Verbal fluency: When measuring the verbal fluency the speed of speech production is checked. A control of the associative thinking is possible by naming different terms with a common characteristic. Which feature this is can vary from test to test. A common first letter can be specified just as expediently as a category (e.g. "animals"). Subject to the given feature, the test person must name or write down as many suitable terms as possible in 1 to 2 minutes. The memory is also checked here. It comes to Multiple answers this can be an indication of a weakened short-term memory.

Boston Naming Test

The Boston Naming Test assesses visual perception and the resulting Word finding and object naming checked.For this purpose, the test person is shown 15 objects or pictures of those which he has to name correctly.

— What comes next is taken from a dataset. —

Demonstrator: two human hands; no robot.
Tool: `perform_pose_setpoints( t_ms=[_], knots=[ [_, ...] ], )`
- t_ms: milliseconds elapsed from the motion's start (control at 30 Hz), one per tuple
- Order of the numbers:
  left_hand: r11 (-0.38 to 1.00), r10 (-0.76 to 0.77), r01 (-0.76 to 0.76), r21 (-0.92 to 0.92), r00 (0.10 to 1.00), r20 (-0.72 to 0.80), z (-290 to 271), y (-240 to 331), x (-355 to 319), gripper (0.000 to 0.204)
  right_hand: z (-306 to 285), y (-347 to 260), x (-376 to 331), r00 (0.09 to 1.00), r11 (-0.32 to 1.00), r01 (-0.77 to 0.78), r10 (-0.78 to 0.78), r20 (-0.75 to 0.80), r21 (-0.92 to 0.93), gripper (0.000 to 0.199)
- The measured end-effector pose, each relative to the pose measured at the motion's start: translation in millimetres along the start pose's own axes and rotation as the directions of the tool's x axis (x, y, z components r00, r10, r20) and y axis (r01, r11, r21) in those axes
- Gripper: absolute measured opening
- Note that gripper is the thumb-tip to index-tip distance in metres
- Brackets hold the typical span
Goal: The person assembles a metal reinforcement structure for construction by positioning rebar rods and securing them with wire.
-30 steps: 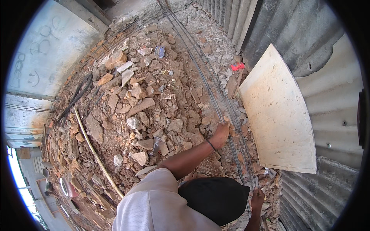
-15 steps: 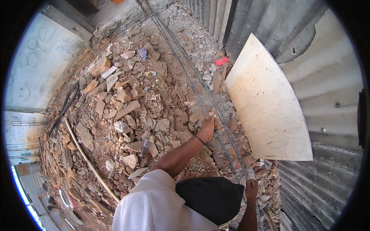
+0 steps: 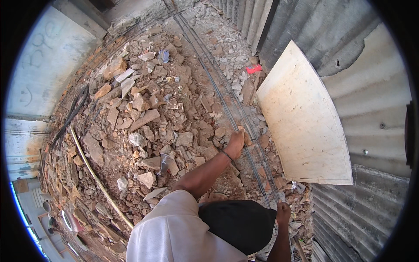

Mini Mental Status Test (MMST)

The MMST is also part of the CERAD test battery, as it is a tried and tested test method for checking cognitive deficits applies. Further information can be found in the section "MMST".

Learn word list

The test person is presented with a list of 10 terms which he should read once and memorize it. The process is repeated three times, changing the order of the words but not the selection. The immediate short-term memory is particularly required at the verbal level. A review of the Ability to learn possible by having to store unassociated information.

Constructive practice

The test person has the task of four geometric figures to be drawn. These are arranged in increasing difficulty and include a circle, a rhombus, two overlapping squares and a cube. The visoconstructive skills are limited in patients with dementia and the planning of the object to be drawn cannot be fully thought out. An incorrect or inaccurate execution is the result.

Call up word list

Now the test person is asked to remember the 10 words of the word list. This further memory control applies to the medium-term memory retention on a verbal level. Delaying one minute bypasses the use of short-term memory and verifies episodic memory.

Recognize word list

The test person is presented with 20 terms, 10 of which correspond to the words from the list. The task now is to recognize all the words. Due to the simplified retrieval conditions, you can choose between Storage and retrieval deficits of memory can be distinguished.

Get constructive practice

Similar to the previous task, the test person should call up information that has already been seen or learned. To do this, he should draw the geometric figures that were shown to him a few tasks before, without a template. The non-verbal performance of memory can be controlled by reproducing without template.

Watch sign test

In which Watch sign test (UZT) is an everyday practical test procedure in which the test subject receives a Record the clock with the corresponding time got to. The frame of the clock can be specified or drawn by the test person himself. The personnel carrying out the test gives the test person a time, for example 9:40 a.m. Now the Implementation time of 5 minutesin which the test person shows the digits, the clock hands and the correct position of these, i.e. the correct time must draw in. During the test, the visuospatial skills of the patient are checked and deficiencies in the constructive thinking detected.

Once the test period has expired, the result is assessed using a standardized system. Here the subject gets The following points: 3 points if the number 12 was drawn in above; 2 points if the watch has 2 hands; 2 points if 12 digits have been drawn in and another 2 points if the correct time is shown. A score below 6 is considered alarming, although the rating system varies among different authors or working groups.